▶ YOUR OBJECTIVE: Your task is to copy the stretch of lines in the records below that begins with the line containing "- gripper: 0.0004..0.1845" and ends with the line containing "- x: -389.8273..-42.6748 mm", exactly as written, with nothing added.

▶ DATA PROVIDED:
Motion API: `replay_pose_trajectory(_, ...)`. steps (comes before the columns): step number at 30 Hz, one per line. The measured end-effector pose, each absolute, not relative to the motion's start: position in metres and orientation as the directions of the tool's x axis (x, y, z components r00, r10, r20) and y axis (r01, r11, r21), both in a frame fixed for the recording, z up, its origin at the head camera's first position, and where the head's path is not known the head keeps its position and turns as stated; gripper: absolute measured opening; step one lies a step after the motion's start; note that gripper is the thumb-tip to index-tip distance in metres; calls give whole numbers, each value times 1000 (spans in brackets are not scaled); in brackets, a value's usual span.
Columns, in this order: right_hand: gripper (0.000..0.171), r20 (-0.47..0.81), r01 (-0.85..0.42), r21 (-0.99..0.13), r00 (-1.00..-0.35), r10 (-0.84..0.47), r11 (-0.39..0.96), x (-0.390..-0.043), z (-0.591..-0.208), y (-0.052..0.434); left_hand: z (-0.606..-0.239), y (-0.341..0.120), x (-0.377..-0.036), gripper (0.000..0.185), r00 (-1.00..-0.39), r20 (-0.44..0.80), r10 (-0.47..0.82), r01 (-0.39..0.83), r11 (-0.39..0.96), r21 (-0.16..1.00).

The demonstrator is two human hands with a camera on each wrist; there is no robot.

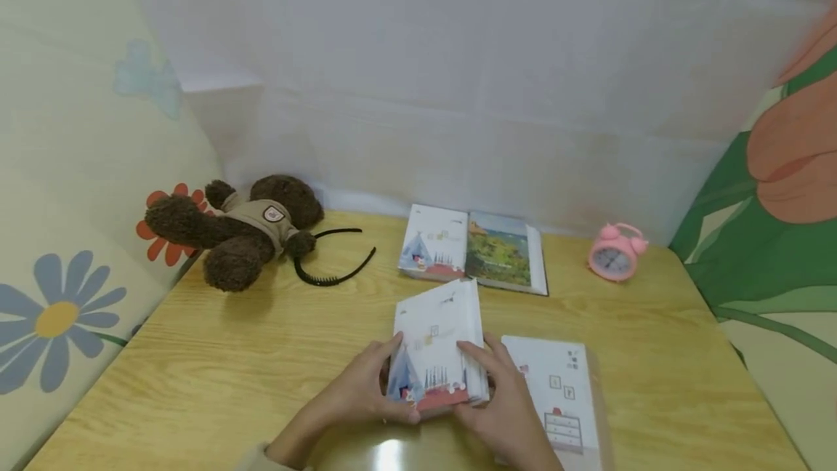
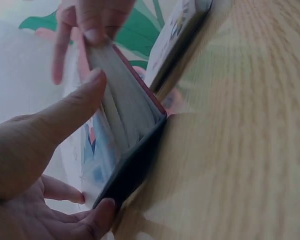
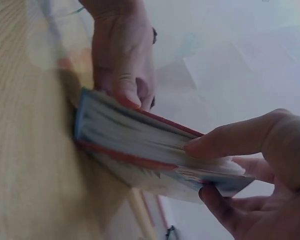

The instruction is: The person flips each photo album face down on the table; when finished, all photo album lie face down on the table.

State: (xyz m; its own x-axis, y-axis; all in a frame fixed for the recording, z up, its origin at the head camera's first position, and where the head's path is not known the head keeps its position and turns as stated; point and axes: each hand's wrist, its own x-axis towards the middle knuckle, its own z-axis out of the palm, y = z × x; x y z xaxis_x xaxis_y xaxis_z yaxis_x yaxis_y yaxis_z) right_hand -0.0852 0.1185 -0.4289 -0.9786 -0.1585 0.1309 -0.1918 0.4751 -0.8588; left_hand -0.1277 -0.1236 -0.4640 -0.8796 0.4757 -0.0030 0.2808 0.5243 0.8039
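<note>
currently your left hand (image 1: 366,391) and right hand (image 1: 506,405) both grasp the small book (image 1: 437,347), fingers curled round its edges. it stands tilted on the wooden table (image 1: 229,355), just beside another book (image 1: 559,398).

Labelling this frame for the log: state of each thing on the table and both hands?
held notebook: shut, tilted up off the table, gripped at both sides
left hand: grips its left edge
right hand: grips its right edge, thumb on the page edges
flat notebook: shut, lying flat
far notebooks: shut, side by side
alarm clock: upright
teddy bear: lying down
headband: lying flat
</note>
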Motion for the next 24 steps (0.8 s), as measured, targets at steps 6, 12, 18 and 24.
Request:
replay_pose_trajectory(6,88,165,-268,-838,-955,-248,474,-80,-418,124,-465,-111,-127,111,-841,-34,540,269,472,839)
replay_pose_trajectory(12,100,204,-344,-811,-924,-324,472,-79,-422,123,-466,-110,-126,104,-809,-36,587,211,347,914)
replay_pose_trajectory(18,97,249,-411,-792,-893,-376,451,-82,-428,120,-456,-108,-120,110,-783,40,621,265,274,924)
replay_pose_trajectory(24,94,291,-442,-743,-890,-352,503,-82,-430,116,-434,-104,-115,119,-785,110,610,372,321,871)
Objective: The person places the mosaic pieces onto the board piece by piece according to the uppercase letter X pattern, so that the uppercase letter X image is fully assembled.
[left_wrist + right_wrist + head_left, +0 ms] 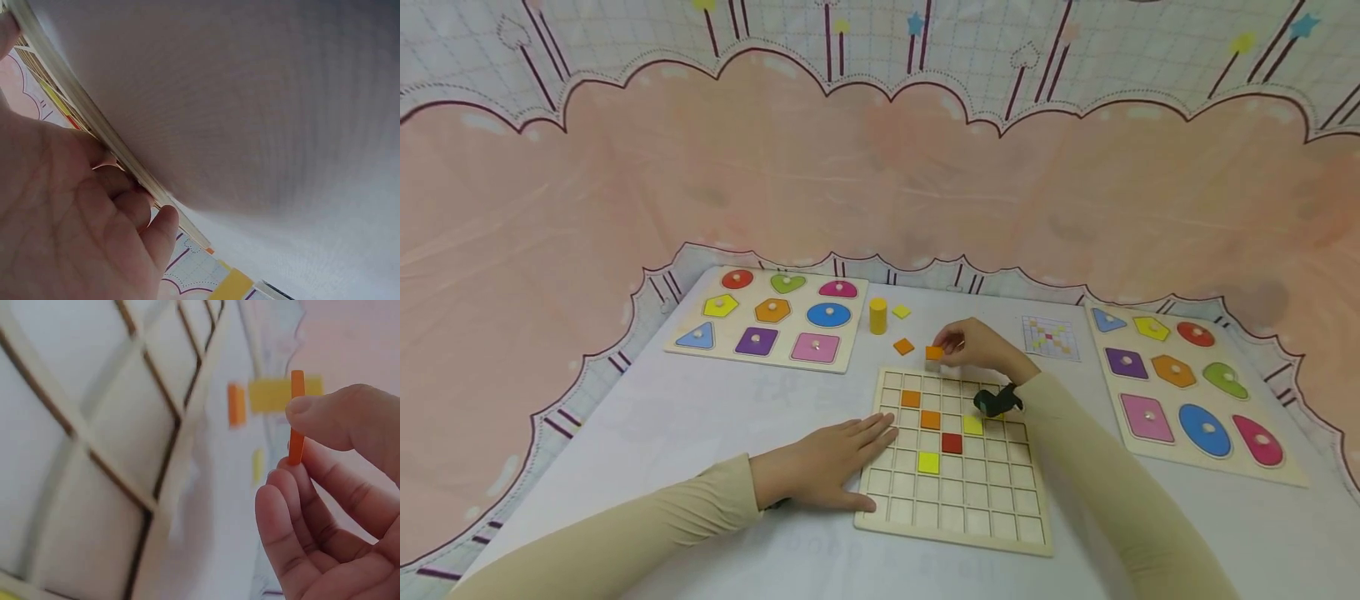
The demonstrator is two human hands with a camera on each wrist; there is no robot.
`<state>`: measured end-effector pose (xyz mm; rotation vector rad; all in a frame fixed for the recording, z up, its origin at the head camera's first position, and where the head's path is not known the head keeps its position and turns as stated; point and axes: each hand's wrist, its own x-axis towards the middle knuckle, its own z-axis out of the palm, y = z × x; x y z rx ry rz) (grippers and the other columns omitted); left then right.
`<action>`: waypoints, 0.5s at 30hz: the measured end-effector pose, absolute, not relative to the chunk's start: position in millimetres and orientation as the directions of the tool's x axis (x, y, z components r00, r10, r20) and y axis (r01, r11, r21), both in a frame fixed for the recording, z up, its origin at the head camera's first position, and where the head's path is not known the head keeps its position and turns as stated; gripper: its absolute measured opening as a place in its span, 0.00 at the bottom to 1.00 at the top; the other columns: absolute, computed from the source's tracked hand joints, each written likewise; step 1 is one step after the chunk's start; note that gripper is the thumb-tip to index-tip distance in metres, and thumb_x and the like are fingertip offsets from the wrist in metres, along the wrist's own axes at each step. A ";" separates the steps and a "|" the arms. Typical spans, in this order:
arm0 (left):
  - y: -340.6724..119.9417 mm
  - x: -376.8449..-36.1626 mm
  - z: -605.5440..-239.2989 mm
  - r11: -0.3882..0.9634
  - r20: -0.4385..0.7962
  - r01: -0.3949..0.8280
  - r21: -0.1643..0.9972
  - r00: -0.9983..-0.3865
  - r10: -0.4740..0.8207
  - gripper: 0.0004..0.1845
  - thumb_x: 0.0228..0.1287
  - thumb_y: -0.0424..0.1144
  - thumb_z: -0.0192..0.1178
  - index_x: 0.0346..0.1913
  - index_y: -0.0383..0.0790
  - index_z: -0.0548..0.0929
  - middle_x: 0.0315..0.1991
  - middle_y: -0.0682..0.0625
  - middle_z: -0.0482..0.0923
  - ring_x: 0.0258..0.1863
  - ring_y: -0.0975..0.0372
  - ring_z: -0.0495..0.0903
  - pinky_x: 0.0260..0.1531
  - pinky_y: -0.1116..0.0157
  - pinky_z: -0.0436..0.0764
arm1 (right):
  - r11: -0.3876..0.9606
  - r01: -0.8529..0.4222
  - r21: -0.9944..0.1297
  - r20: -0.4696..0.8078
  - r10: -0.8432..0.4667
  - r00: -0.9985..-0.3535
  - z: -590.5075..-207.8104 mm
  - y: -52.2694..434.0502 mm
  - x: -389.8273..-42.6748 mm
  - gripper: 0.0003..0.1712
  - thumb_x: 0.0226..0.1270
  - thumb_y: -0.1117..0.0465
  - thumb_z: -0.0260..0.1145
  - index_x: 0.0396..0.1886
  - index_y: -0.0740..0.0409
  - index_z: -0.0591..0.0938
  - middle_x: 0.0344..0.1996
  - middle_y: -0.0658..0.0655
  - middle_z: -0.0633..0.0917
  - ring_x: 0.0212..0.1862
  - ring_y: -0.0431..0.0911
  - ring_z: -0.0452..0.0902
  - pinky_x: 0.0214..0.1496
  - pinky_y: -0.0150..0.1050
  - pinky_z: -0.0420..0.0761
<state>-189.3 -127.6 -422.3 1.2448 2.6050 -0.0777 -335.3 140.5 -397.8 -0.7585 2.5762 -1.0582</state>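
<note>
My right hand [977,346] pinches an orange square tile [934,353] between thumb and fingers, just past the far edge of a wooden grid board [962,521]. In the right wrist view that orange tile [297,419] stands edge-on in the pinch. My left hand [827,462] rests with spread fingers on the board's left edge. On the grid lie orange tiles [911,399], a red tile [952,443] and yellow tiles [928,462]; one yellow tile is partly hidden by my right wrist. Beyond the board lies a loose orange tile [903,346].
A yellow cylinder [877,317] stands behind the board, beside a loose yellow tile [902,312]. A printed pattern card [1050,337] lies at the back right. Knobbed shape puzzles flank the area, a left puzzle board [797,317] and a right puzzle board [1206,392].
</note>
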 end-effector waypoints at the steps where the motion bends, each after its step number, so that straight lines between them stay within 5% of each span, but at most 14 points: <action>1: -127.7 -189.4 -422.6 0.633 -0.250 0.772 0.060 -0.603 0.758 0.50 0.60 0.70 0.47 0.75 0.44 0.44 0.77 0.49 0.39 0.76 0.58 0.42 0.72 0.58 0.55 | 0.592 -0.387 -0.707 -0.024 -0.567 -0.823 -396.3 140.2 -329.5 0.11 0.55 0.68 0.67 0.39 0.66 0.82 0.32 0.59 0.83 0.33 0.42 0.74 0.42 0.34 0.79; 15: -129.3 -191.6 -425.2 0.625 -0.243 0.779 0.054 -0.596 0.765 0.50 0.60 0.70 0.47 0.75 0.44 0.44 0.77 0.49 0.39 0.76 0.57 0.42 0.72 0.57 0.56 | 0.564 -0.486 -0.667 0.012 -0.644 -0.765 -391.7 152.5 -266.5 0.11 0.55 0.68 0.68 0.39 0.65 0.81 0.33 0.57 0.83 0.32 0.40 0.74 0.40 0.32 0.81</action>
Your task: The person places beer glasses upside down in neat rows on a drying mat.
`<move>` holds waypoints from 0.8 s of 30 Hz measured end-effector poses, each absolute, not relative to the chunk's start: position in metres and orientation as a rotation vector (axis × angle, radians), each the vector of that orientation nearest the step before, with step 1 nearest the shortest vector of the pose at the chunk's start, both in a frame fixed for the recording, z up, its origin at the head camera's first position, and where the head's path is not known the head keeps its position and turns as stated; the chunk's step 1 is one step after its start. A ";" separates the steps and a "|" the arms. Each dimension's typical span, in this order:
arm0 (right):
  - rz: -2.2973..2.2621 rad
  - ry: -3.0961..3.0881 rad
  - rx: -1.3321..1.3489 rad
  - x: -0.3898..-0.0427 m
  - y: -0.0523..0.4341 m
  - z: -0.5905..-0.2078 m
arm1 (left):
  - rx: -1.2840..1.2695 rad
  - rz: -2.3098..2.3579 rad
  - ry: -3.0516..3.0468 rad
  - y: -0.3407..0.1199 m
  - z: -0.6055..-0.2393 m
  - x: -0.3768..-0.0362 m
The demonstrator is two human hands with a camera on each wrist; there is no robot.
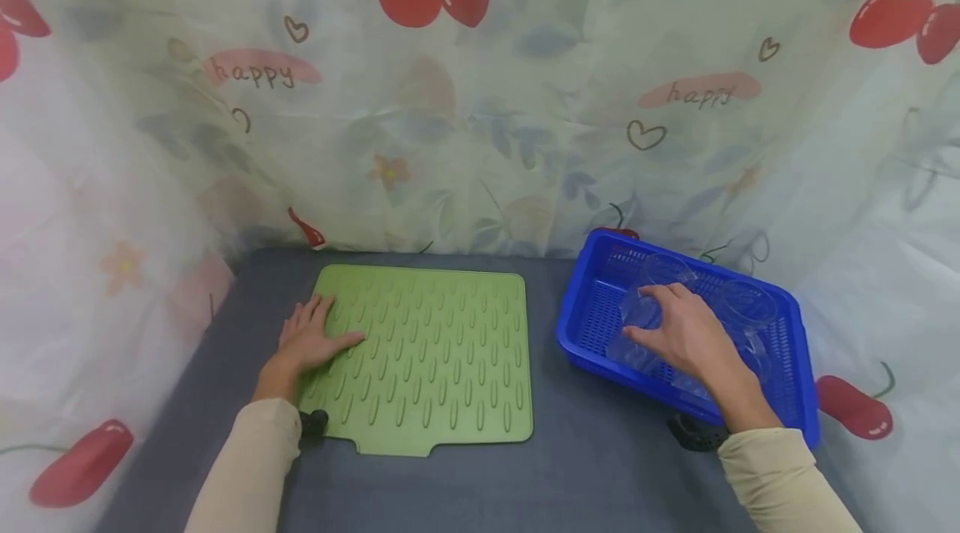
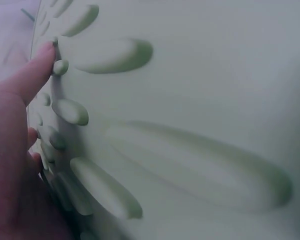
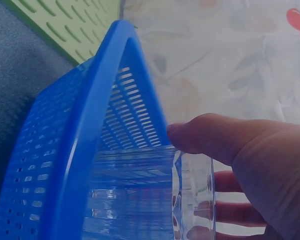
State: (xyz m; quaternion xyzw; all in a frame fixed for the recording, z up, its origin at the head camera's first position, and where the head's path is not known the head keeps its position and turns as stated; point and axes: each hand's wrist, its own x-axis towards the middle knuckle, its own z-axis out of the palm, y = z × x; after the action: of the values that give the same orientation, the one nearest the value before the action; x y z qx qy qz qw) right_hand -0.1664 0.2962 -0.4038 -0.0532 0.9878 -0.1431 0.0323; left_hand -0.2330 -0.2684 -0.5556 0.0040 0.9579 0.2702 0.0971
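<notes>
My left hand (image 1: 309, 341) rests with spread fingers on the left edge of a green ridged drying mat (image 1: 427, 349). In the left wrist view, its thumb reaches over the mat's raised oval ridges (image 2: 70, 111). On the right, my right hand (image 1: 686, 331) is over a blue plastic basket (image 1: 573, 324). Its thumb and fingers curl around the upper end of a clear drinking glass (image 3: 132, 192), which stands inside the basket. Through the glass, several fingertips show in the right wrist view. The glass's lower end is hidden by the basket wall.
More clear glasses (image 1: 747, 304) stand in the basket, partly behind my right hand. Mat and basket lie apart on a dark grey tabletop (image 1: 555, 466). A cherry-print curtain (image 1: 480, 141) hangs around the back and sides.
</notes>
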 end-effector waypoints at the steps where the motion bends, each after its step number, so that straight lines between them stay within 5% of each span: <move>1: -0.446 3.042 -0.163 -0.167 0.296 -0.403 | 0.016 0.799 2.835 -0.268 -0.555 -0.232; 24: -0.759 3.224 -0.193 -0.160 0.304 -0.365 | -0.009 0.762 2.850 -0.263 -0.549 -0.229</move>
State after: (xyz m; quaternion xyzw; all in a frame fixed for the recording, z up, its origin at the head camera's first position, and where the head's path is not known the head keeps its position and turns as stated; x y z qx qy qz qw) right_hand -0.1601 0.3039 -0.3650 -0.0580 0.9679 -0.2279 -0.0882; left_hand -0.2295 -0.2627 -0.5486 -0.0030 0.9616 0.2571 0.0955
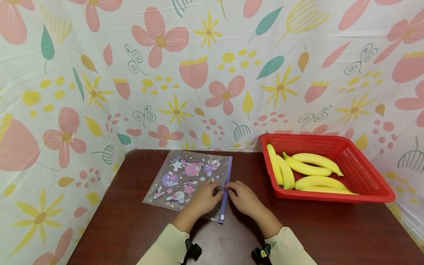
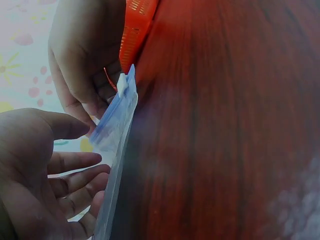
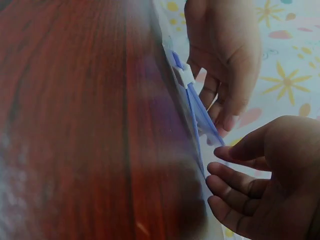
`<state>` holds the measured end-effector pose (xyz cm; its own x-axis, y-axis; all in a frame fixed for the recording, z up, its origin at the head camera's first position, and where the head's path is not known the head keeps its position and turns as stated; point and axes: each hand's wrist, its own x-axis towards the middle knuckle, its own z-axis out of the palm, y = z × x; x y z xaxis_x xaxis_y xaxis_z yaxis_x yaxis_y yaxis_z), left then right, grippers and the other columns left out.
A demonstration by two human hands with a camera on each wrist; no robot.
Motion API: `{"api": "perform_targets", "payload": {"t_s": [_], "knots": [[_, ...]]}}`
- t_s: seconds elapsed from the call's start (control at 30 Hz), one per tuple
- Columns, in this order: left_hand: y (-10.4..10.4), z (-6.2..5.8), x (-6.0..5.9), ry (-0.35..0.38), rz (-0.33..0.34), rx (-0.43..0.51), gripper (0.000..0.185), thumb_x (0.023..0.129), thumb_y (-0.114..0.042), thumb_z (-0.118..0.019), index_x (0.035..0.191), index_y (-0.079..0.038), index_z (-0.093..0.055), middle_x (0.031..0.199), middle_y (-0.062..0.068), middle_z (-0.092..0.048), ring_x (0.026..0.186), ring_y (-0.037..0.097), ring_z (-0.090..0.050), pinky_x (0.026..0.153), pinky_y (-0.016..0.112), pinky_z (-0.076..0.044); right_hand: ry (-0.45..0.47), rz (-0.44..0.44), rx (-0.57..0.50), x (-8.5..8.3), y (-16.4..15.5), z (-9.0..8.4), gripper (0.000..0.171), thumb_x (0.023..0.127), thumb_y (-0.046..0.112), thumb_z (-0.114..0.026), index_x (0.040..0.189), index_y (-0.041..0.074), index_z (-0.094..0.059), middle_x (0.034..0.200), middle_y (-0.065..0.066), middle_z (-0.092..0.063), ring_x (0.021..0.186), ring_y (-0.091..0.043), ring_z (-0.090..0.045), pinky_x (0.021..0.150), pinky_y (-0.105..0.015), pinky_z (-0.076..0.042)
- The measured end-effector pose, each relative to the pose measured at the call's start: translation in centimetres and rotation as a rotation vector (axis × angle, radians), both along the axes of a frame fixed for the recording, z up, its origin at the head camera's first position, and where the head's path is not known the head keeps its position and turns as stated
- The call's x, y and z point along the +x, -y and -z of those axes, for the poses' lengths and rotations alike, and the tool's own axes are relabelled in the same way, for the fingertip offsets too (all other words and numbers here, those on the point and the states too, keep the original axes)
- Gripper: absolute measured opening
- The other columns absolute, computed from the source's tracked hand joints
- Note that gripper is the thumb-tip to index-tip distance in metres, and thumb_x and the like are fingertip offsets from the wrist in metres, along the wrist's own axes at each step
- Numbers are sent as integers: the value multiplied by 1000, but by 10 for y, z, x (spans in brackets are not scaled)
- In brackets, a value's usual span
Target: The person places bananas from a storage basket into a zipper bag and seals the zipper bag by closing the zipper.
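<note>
A clear slider zip bag (image 1: 198, 176) with pink and purple cartoon prints lies on the table, its purple zip edge towards the right. The white slider (image 3: 187, 76) sits at the near end of the zip, and the two purple strips stand apart beyond it. My left hand (image 1: 207, 198) is over the bag beside the zip edge, thumb and fingers spread apart in the left wrist view. From the other side, my right hand (image 1: 244, 198) pinches the raised upper lip of the bag's mouth between thumb and forefinger.
To the right stands a red plastic basket (image 1: 371, 176) with several yellow bananas (image 1: 306, 165) in it. A dark brown wooden table (image 1: 119, 221) carries everything. Flower-printed cloth (image 1: 225, 121) hangs behind the table and along both sides.
</note>
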<state>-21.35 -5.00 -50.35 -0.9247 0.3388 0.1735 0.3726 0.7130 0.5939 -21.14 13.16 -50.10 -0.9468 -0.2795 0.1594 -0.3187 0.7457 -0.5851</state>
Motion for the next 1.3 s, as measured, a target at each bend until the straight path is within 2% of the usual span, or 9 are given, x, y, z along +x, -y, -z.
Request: {"api": "perform_targets", "payload": {"t_s": [0.17,0.33,0.5,0.8,1.03,1.3], "knots": [[0,-1,-2,16,-15,32,30,95,-23,-64,118,-4,-70,99,8,-68,88,20,-64,76,34,-53,16,-20,-12,1,1,1,26,95,3,-61,117,9,-73,102,-7,-69,98,-21,-67,90,-44,-54],[1,1,-2,29,-25,38,33,97,-25,-62,122,-5,-69,98,7,-69,89,20,-66,77,35,-54,9,-43,-14,2,2,2,29,96,2,-59,119,13,-73,99,-5,-68,92,-16,-65,87,-41,-55],[3,3,-2,44,-42,48,30,96,-23,-62,119,-5,-70,99,7,-70,90,20,-66,78,35,-54,8,-81,-18,5,5,3,34,96,-1,-58,122,14,-72,98,-4,-67,91,-14,-63,85,-39,-55],[0,8,-4,-9,-81,33,22,95,-19,-62,111,-7,-71,97,7,-70,89,20,-66,78,37,-55,1,-89,-3,4,6,3,42,91,-7,-58,124,16,-72,88,0,-60,79,-10,-55,74,-28,-51],[1,8,-4,-7,-113,86,15,90,-13,-64,101,-9,-72,81,3,-68,72,13,-59,65,27,-48,-10,-106,-6,5,5,2,45,89,-8,-58,124,16,-72,88,2,-59,78,-9,-53,73,-27,-49],[-1,5,-5,10,-149,156,13,88,-10,-64,99,-8,-72,72,-2,-66,59,5,-49,55,21,-43,-24,-62,-10,4,2,4,33,95,4,-62,123,17,-73,89,1,-59,79,-9,-56,75,-29,-51]]}}
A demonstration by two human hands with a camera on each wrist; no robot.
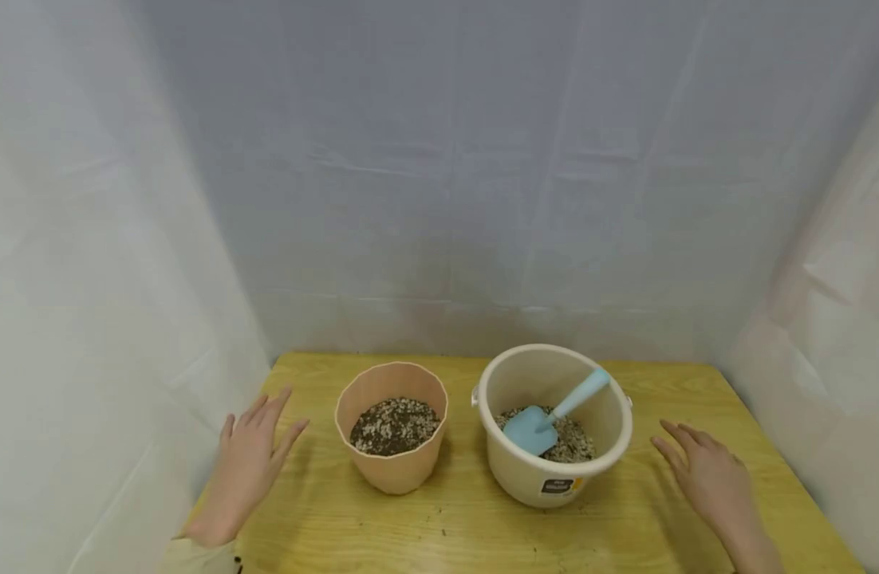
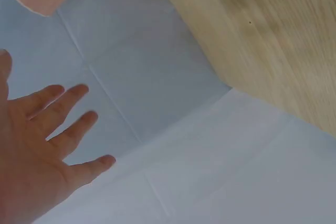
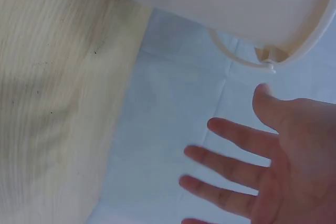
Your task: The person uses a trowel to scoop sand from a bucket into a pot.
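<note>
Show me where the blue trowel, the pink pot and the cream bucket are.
blue trowel (image 1: 531, 429), head view, on the blade lying on the gravel mix.
pink pot (image 1: 396, 470), head view, on its front outer wall.
cream bucket (image 1: 514, 470), head view, on its front outer wall, left of the label.

A light wooden table (image 1: 439, 526) is carrying a peach pot (image 1: 392, 462) of speckled soil at left-centre and a cream bucket (image 1: 547, 478) just beside it at right, both standing upright on the grain
</note>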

▶ RESPONSE TO THIS EXERCISE:
  - gripper: 0.0004..0.1845
  - thumb_x: 0.0228..0.1287
  - thumb_y: -0.0424..0.1144
  - thumb_z: -0.0192..0.1178
  - index_x: 0.0346..0.1913
  - index_y: -0.0383..0.0790
  - index_z: -0.0548..0.0929
  - middle_x: 0.0315..0.1991
  - middle_y: -0.0682..0.0625
  - middle_z: -0.0482..0.0923
  - ring_x: 0.0258..0.1863
  - ring_y: -0.0975..0.0372
  - ring_z: -0.0495..0.0903
  - pinky_x: 0.0260..0.1531
  - pinky_y: -0.1116..0.0157
  - pinky_z: -0.0436..0.0764
arm1 (right):
  - r11: -0.3876..0.9606
  - r01: -0.8529..0.4222
  - r21: -0.9944..0.1297
  - r20: -0.4696..0.8078
  - r10: -0.8432..0.4667
  - r00: -0.9985..-0.3535
  - z: -590.5075..-207.8104 mm
  - y: -52.2694..434.0502 mm
  - x: -389.8273..-42.6748 mm

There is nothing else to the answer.